Low—or no—pay in the charity sector is in part driven by the tough realities charities face. Many are dependent on public sector contracts. These have tight margins, and this diminishes the available resources for salaries.

Charities are also aware that the public wants as much money as possible to be spent directly on beneficiaries, as demonstrated by findings from NPC’s Matter of trust research with Ipsos MORI (42% of respondents said high executive salaries were a concern, with 26% saying they were worried about charities spending too much on running costs). These findings came alongside a preference for charities entirely run by volunteers, to which 66% of people said they would prefer to donate.

The Taylor Review says appropriate pay is a key element of job quality. But The Living Wage Foundation found that only 0.4% of UK charities are registered as living wage employers. This stat, coupled with the lower average wage of charity employees in general—and heavy involvement in sectors such as social care where low pay is common—is a significant concern.

The charity sector also relies heavily on unpaid interns for its resource-intensive work. The Review has also spoken out that such internships are an abuse of power by employers, damaging to social mobility, and not fairly distributed across the country. It has called for the government to ‘ensure that exploitative unpaid internships … are stamped out’.

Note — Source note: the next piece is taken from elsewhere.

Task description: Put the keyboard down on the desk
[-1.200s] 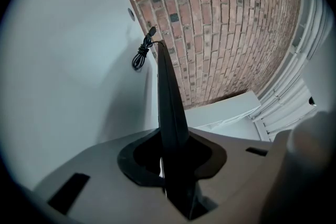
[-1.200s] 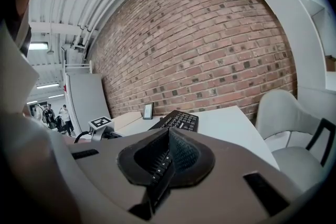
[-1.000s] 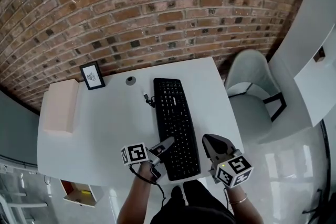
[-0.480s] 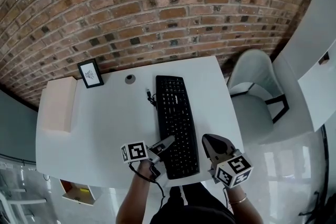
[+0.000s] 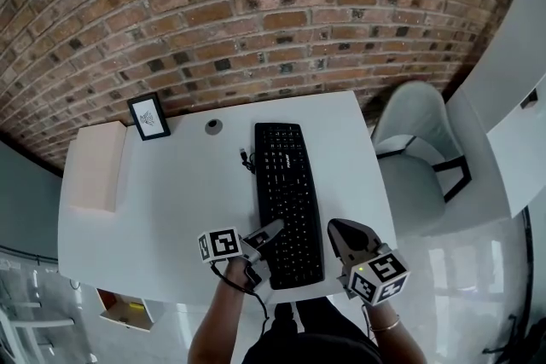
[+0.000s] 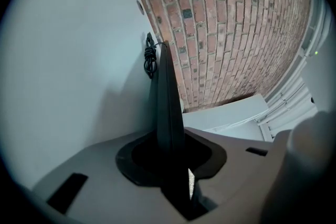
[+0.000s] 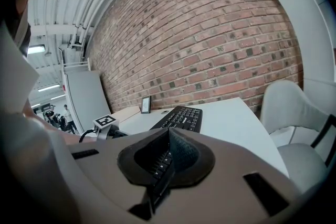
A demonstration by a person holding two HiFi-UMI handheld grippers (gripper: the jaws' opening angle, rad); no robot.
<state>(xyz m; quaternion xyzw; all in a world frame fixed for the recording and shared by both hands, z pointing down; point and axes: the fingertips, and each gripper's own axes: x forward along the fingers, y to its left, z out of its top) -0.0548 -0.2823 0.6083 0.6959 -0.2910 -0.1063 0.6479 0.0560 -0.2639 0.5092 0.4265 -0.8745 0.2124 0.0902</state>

Third sector employees want to make a difference, and this can mean they are willing to go the extra mile. This is part of what sets the sector apart, and helps it to make its unique impact on the public good. However, at the same time it creates greater danger of overwork.

Work-life balance is one of the areas alongside low pay that is highlighted in Taylor’s report as a key element of employment quality. Yet a survey commissioned by the Guardian found that 71% of voluntary sector employees agreed or strongly agreed that they have to work extra hours to keep on top of their workload. The survey also found that 40% disagreed with the statement that they were able to balance their home and work life without hindering their career. Add to this high rates of stress and the trend of overwork looks more and more real.

The impact of overwork is significant: it is linked to health problems from mental illness to stroke, as well as stress and the erosion of relationships. This should be particularly concerning for charities that work in these fields as their working practices could be acting contrary to their mission. It is also not necessarily effective; employees who work longer hours tend to see a drop in productivity suggesting these extra hours may be wasted.

These concerns can be overcome with a suitable strategy. For instance, the mental health charity Mind puts in place wellness action plans that identify specific support needs for all employees. Combined with a wide range of support structures, these aim to create a system that minimises workplace stress and maximises workplace well-being.

Where next?

Ultimately, charities should be driven by their mission. But this should not reach an extreme whereby fulfilling mission does your employees harm.

How to prevent this will depend on the strategy, mission and structure of each individual charity. However, the Taylor Review does provide some good starting points. Chapter 7 on Responsible Business stresses the importance of employee engagement, making sure you understand the needs of your employees, and what you can do to make a system that works well with them. It also encourages transparency about how to help employees make informed decisions.

Doing this may take many forms. It may mean working closely with representative groups for your workers such as trade unions, or it could mean considering putting an employee on your board. Other options could include creating an employee advisory panel, or even something as informal as creating a culture that encourages frank sharing of views and needs between different levels of the organisation.

By asking the right questions, and consulting closely with their staff and wider stakeholders, charities have the opportunity to create new ways of working: ways that provide good work, and contribute towards better fulfilling their missions.